This the final assignment of the Data Acquisition and Processing Systems (DaPS) course ELEC0136 at UCL.
The objective of this assignment is to simulate a real-life data-science situation that can be approached using the process described in class: i) finding a source of data, ii) acquiring and storing it iii) cleaning and preprocessing it, iv) extracting meaningful visualisations, v) building a model for inference. You are also free to use any additional methods you find are well suited for the problem.
Environments and requirements are provided in this repo. Cleaned data is also provided. You can run the main function of the jupyter notebook directly.
Stock prices of Microsoft from April 2017 to April 2021 are acquired from the Internet. Two external data are collected to help predict the stock price: annual incomes of Microsoft and American GDP.

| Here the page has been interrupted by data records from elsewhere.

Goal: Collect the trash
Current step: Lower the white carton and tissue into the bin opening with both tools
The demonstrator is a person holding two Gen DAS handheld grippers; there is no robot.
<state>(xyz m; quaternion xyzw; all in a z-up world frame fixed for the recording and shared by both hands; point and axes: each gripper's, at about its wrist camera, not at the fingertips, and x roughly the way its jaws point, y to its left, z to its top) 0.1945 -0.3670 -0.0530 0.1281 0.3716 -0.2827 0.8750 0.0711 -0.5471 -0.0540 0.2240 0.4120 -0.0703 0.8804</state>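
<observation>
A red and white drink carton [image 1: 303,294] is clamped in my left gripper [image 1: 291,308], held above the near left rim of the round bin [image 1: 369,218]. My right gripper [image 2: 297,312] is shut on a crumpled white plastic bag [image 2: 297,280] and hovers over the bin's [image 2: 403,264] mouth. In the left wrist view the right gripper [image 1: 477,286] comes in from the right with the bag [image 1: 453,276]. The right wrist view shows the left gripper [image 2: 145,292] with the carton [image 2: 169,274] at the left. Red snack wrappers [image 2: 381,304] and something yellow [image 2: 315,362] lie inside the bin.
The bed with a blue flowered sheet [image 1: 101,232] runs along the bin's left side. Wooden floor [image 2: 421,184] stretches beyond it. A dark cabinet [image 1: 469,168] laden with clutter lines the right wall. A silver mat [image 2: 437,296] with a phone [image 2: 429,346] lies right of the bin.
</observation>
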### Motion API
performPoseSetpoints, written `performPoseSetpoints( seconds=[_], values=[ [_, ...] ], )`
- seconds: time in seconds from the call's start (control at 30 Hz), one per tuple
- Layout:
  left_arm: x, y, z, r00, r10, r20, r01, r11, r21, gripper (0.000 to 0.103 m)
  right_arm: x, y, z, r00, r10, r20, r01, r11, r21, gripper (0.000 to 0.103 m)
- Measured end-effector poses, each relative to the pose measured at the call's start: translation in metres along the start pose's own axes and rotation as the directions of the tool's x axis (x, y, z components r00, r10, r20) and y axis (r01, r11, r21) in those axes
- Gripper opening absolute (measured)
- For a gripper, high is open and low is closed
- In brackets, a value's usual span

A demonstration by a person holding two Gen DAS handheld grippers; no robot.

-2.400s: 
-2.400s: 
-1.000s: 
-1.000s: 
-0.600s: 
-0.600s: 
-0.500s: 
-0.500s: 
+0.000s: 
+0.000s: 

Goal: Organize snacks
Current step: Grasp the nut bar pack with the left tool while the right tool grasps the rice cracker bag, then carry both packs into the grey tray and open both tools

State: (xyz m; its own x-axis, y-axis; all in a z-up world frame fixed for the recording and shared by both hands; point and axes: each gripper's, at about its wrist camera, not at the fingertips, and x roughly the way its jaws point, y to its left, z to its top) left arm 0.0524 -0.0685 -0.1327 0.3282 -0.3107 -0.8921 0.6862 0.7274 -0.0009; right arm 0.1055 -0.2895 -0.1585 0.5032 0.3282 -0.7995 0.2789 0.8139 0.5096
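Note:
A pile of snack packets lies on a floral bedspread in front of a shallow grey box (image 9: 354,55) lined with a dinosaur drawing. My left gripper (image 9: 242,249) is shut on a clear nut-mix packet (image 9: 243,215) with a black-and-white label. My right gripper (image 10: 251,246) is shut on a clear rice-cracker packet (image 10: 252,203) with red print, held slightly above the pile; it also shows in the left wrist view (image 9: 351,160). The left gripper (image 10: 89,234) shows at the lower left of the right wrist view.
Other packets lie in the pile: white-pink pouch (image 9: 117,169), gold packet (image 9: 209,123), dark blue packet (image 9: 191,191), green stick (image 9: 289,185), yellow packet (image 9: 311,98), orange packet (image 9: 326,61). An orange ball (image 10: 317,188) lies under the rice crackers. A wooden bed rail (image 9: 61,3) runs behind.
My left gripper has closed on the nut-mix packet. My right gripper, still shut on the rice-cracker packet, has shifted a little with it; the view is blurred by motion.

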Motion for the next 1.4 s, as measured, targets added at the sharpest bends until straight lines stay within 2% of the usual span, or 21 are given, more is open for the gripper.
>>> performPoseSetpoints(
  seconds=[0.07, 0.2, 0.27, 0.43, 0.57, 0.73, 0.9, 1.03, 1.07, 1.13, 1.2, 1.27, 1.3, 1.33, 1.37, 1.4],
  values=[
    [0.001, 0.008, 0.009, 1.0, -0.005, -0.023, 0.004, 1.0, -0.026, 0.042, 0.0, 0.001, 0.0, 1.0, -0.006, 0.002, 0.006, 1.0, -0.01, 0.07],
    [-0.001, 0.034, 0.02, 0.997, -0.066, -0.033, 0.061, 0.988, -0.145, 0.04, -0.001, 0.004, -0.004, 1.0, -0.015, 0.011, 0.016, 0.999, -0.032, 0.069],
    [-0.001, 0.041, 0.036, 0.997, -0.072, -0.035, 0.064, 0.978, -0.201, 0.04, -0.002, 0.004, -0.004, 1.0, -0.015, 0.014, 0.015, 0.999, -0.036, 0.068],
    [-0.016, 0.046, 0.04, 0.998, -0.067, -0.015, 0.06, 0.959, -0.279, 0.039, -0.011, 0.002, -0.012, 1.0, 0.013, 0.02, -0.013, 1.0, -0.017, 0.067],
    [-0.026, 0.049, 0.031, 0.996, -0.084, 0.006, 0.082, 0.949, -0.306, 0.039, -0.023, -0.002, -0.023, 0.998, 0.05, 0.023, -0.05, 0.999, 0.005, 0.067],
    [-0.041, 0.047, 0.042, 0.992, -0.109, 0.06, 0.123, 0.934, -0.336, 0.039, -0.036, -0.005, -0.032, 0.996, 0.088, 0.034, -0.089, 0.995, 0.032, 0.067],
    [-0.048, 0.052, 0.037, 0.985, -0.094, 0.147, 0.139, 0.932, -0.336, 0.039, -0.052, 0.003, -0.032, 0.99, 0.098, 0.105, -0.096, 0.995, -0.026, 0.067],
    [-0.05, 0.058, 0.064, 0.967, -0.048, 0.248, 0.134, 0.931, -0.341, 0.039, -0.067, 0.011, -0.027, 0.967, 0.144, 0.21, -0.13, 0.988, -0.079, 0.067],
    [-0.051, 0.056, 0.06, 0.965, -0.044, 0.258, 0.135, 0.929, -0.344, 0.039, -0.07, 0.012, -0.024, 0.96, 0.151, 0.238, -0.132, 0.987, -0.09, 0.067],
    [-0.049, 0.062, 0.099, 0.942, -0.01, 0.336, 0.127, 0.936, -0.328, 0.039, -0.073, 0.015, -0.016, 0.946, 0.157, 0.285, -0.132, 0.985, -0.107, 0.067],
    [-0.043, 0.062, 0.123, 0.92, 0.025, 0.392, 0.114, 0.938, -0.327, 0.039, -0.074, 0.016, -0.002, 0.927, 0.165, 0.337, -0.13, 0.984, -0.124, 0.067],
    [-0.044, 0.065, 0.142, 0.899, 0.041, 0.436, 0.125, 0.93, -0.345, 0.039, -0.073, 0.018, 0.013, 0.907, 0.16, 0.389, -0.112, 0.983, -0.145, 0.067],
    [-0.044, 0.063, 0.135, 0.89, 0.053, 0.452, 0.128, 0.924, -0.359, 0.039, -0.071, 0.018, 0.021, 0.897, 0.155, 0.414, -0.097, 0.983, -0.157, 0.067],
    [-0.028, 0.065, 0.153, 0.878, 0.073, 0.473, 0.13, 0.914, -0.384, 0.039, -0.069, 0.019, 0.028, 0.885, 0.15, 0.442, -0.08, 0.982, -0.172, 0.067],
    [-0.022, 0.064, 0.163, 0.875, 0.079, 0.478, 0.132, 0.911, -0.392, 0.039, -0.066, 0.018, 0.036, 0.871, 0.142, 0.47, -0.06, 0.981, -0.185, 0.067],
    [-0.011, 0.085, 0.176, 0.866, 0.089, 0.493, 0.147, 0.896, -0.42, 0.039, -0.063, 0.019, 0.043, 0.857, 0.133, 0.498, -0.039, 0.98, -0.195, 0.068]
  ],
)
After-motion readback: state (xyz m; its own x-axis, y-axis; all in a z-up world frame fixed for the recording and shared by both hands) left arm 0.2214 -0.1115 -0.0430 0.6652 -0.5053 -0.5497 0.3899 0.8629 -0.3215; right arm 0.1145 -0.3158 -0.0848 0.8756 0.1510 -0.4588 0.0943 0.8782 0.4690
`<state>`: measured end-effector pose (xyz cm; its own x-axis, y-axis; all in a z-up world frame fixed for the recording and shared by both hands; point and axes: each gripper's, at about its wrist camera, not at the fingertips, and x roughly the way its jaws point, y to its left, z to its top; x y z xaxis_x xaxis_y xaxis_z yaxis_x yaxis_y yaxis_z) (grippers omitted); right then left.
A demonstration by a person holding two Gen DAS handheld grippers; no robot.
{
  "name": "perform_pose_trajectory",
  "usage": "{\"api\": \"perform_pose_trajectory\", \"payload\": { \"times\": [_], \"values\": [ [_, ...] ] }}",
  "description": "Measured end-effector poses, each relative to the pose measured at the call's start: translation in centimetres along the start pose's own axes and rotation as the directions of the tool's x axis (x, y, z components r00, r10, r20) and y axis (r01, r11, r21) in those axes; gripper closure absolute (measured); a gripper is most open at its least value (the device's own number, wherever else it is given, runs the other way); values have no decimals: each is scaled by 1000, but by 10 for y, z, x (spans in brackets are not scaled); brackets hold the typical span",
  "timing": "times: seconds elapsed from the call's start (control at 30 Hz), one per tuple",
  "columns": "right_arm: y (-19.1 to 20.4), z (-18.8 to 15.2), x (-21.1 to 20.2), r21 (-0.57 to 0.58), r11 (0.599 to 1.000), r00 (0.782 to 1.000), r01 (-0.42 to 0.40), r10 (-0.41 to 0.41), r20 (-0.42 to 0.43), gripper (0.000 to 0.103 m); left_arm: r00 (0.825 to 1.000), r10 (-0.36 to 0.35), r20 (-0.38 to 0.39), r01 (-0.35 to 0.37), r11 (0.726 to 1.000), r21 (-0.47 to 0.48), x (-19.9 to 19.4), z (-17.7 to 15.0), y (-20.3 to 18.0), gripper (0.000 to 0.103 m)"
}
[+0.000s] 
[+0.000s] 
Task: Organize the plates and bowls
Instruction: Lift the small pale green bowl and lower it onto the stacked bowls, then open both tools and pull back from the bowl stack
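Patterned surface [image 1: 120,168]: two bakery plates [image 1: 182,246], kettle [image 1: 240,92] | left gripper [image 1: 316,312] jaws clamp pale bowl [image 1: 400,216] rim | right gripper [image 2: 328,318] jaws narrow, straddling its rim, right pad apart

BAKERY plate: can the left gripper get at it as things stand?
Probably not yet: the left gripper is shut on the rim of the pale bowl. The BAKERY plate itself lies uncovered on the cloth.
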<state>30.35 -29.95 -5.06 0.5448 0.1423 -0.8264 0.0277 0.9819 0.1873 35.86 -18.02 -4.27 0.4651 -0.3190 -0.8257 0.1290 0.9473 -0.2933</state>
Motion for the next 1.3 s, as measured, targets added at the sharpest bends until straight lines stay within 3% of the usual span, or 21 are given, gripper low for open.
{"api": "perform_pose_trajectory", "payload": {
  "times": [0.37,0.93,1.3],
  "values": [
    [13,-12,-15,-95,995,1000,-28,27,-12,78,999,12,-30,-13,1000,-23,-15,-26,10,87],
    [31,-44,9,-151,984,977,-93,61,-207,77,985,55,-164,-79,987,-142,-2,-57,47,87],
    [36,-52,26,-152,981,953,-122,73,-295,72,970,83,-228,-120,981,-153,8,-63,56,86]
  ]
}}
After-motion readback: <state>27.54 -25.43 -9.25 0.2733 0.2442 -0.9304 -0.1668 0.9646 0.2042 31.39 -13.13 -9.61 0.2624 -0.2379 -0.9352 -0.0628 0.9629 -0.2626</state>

All data is stored as csv files.
Data cleaning: Processing missing data and outliers
Data visualization: General trends of all three data can be shown in the diagrams.
Data transformation: Including data normalization.
EDA and Hypothesis testing. Diagrams are provided.
Two models are built to predict stocks of May 2021 using data from April 2017 to April 2021:
Model using just previous stock prices
Model using stocks and two external data sources
Trained models have already been uploaded to github.
True values of stock prices of May are stored in 'MSFT_21May.csv'. Visualizations and evaluations of results are provided.